*** Block opens ***

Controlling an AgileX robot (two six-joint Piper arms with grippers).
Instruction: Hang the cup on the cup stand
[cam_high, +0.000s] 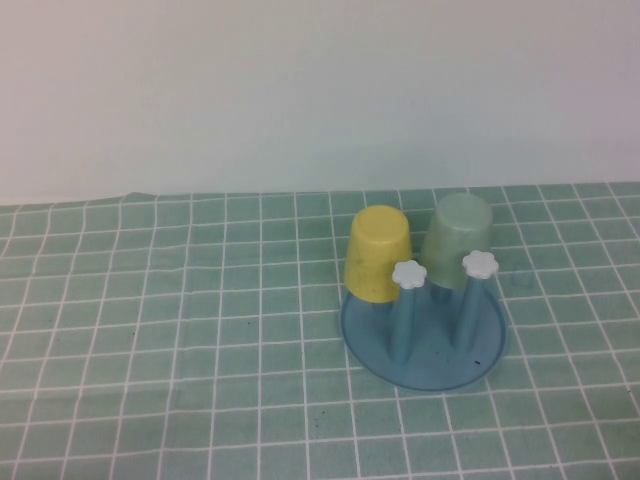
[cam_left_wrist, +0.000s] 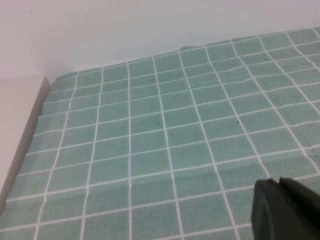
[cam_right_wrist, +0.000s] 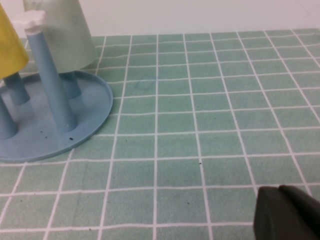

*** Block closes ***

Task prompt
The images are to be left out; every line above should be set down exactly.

Solved problem
Controlling an AgileX robot (two six-joint Piper arms with grippers).
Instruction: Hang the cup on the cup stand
[cam_high, +0.000s] 
[cam_left_wrist, +0.000s] 
[cam_right_wrist, +0.000s] 

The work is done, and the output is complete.